-- Record excerpts follows --
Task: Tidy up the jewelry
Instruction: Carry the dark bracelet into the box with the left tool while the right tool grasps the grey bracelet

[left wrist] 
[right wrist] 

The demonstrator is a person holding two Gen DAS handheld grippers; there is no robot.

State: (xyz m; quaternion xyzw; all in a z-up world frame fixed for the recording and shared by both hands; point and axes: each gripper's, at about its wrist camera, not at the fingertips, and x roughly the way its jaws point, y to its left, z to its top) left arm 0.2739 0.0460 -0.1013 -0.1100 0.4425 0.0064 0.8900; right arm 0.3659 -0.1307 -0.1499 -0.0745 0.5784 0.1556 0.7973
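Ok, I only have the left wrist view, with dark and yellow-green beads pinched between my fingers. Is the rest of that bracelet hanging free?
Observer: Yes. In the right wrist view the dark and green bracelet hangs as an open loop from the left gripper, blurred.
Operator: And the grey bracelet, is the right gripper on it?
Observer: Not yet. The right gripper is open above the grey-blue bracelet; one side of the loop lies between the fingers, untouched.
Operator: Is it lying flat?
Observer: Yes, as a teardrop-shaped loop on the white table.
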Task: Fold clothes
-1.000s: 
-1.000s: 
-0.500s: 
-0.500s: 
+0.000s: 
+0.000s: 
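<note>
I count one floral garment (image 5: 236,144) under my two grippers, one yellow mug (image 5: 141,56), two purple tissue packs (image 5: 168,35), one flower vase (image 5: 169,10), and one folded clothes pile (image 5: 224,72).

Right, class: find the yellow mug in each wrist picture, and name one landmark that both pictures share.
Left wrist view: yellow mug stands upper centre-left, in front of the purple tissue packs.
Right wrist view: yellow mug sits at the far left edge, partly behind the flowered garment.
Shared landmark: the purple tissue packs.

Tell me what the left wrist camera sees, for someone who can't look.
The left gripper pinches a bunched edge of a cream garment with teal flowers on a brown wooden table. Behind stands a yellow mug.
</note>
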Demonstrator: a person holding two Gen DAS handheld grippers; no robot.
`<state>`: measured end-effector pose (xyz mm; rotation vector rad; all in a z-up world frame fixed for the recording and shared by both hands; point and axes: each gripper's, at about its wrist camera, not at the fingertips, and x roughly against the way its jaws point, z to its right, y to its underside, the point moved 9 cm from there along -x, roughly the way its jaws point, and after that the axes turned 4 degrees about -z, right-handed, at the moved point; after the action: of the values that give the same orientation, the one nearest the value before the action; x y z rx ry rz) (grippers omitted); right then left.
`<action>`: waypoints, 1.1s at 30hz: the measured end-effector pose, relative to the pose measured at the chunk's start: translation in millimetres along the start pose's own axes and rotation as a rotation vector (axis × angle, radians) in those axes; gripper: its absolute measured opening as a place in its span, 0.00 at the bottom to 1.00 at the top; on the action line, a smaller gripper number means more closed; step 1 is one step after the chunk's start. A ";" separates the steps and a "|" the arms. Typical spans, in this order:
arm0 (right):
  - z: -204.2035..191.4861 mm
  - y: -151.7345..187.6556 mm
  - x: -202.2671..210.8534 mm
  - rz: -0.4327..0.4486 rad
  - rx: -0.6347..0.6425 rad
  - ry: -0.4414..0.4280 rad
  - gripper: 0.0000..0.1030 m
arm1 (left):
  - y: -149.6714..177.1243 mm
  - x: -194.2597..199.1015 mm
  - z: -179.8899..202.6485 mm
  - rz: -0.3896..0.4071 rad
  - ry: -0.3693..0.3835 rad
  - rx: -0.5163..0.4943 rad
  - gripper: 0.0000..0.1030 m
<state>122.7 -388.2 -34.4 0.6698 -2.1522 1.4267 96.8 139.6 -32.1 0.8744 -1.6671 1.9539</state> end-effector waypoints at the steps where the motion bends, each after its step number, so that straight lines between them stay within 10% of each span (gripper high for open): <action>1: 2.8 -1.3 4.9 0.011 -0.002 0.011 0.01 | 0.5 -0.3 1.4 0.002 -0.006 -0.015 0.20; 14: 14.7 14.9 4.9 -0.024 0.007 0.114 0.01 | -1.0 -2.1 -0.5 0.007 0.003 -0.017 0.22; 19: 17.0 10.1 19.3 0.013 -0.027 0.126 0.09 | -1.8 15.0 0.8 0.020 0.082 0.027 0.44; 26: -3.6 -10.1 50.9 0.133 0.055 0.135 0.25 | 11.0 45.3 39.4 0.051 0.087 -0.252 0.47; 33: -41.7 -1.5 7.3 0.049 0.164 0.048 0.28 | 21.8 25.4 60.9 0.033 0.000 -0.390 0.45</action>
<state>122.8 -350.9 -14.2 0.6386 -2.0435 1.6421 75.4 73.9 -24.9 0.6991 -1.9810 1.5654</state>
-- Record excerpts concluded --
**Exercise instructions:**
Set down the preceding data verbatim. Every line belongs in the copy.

**Answer to this exercise:**
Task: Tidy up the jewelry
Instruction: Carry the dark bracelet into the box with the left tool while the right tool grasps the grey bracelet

[left wrist] 
[right wrist] 

The demonstrator is a person holding two Gen DAS handheld grippers; there is no robot.

State: (xyz m; quaternion xyzw; all in a z-up world frame fixed for the recording and shared by both hands; point and axes: each gripper's, at about its wrist camera, not at the fingertips, and x roughly the way its jaws point, y to its left, z to its top) left arm 0.2739 0.0460 -0.1013 -0.1100 0.4425 0.0064 0.8900; right arm 0.3659 -0.1307 -0.1499 -0.0745 0.5784 0.1556 0.7973
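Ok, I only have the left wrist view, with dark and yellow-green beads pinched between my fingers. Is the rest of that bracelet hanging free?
Observer: Yes. In the right wrist view the dark and green bracelet hangs as an open loop from the left gripper, blurred.
Operator: And the grey bracelet, is the right gripper on it?
Observer: Not yet. The right gripper is open above the grey-blue bracelet; one side of the loop lies between the fingers, untouched.
Operator: Is it lying flat?
Observer: Yes, as a teardrop-shaped loop on the white table.
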Task: Fold clothes
-1.000s: 
-1.000s: 
-0.500s: 
-0.500s: 
+0.000s: 
+0.000s: 
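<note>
I count one floral garment (image 5: 236,144) under my two grippers, one yellow mug (image 5: 141,56), two purple tissue packs (image 5: 168,35), one flower vase (image 5: 169,10), and one folded clothes pile (image 5: 224,72).

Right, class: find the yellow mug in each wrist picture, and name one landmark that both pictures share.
Left wrist view: yellow mug stands upper centre-left, in front of the purple tissue packs.
Right wrist view: yellow mug sits at the far left edge, partly behind the flowered garment.
Shared landmark: the purple tissue packs.

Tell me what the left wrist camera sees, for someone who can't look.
The left gripper pinches a bunched edge of a cream garment with teal flowers on a brown wooden table. Behind stands a yellow mug.
</note>
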Demonstrator: a person holding two Gen DAS handheld grippers; no robot.
`<state>`: measured end-effector pose (xyz mm; rotation vector rad; all in a z-up world frame fixed for the recording and shared by both hands; point and axes: each gripper's, at about its wrist camera, not at the fingertips, and x roughly against the way its jaws point, z to its right, y to its underside, the point moved 9 cm from there along -x, roughly the way its jaws point, and after that the axes turned 4 degrees about -z, right-handed, at the moved point; after the action: of the values that give the same orientation, the one nearest the value before the action; x y z rx ry rz) (grippers omitted); right then left.
`<action>`: waypoints, 1.1s at 30hz: the measured end-effector pose, relative to the pose measured at the chunk's start: translation in millimetres along the start pose's own axes and rotation as a rotation vector (axis × angle, radians) in those axes; gripper: its absolute measured opening as a place in its span, 0.00 at the bottom to 1.00 at the top; on the action line, a smaller gripper number means more closed; step 1 is one step after the chunk's start. A ";" separates the steps and a "|" the arms. Typical spans, in this order:
arm0 (right):
  - z: -204.2035..191.4861 mm
  - y: -151.7345..187.6556 mm
  - x: -202.2671..210.8534 mm
  - rz: -0.4327..0.4486 rad
  - rx: -0.6347..0.6425 rad
  - ry: -0.4414..0.4280 rad
  - gripper: 0.0000..0.1030 m
arm1 (left):
  - y: -149.6714..177.1243 mm
  - x: -194.2597..199.1015 mm
  - z: -179.8899..202.6485 mm
  - rz: -0.3896..0.4071 rad
  - ry: -0.3693..0.3835 rad
  - rx: -0.5163..0.4943 rad
  - gripper: 0.0000..0.1030 m
<state>122.7 -388.2 -34.4 0.6698 -2.1522 1.4267 96.8 139.6 -32.1 0.8744 -1.6671 1.9539</state> end-effector waypoints at the steps where the motion bends, each after its step number, so that straight lines between them stay within 10% of each span (gripper high for open): <action>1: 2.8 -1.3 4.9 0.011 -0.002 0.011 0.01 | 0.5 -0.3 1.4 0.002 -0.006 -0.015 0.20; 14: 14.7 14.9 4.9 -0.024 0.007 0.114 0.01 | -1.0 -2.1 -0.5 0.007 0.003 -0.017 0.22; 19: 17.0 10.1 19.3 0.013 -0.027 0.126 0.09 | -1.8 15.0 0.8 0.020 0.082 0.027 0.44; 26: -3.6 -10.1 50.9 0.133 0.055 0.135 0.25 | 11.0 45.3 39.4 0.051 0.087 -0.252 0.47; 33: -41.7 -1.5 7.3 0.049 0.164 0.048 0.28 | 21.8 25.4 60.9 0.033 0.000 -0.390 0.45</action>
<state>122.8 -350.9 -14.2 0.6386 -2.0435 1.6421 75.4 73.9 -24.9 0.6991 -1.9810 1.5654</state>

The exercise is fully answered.